*Exercise goal*.
Please set down the data again exactly, minus the pictures.

*Data section*.
===============
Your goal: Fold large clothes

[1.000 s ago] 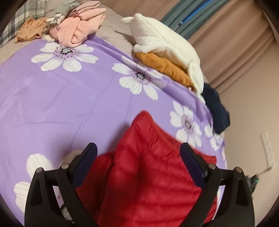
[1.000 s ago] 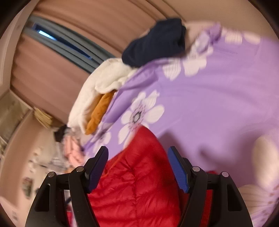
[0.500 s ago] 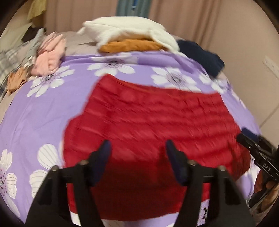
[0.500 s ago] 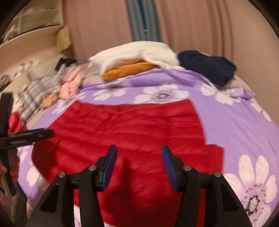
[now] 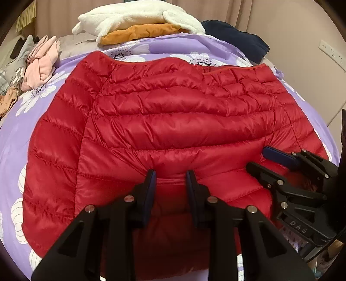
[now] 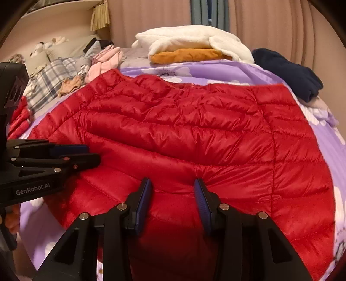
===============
*Answer section*.
Your goal: Fold large clothes

[1.000 s ago] 
[1.000 s ago] 
[0.500 s ago] 
[0.500 s ago] 
[now] 
[now] 

With the answer given, the exercise is complete.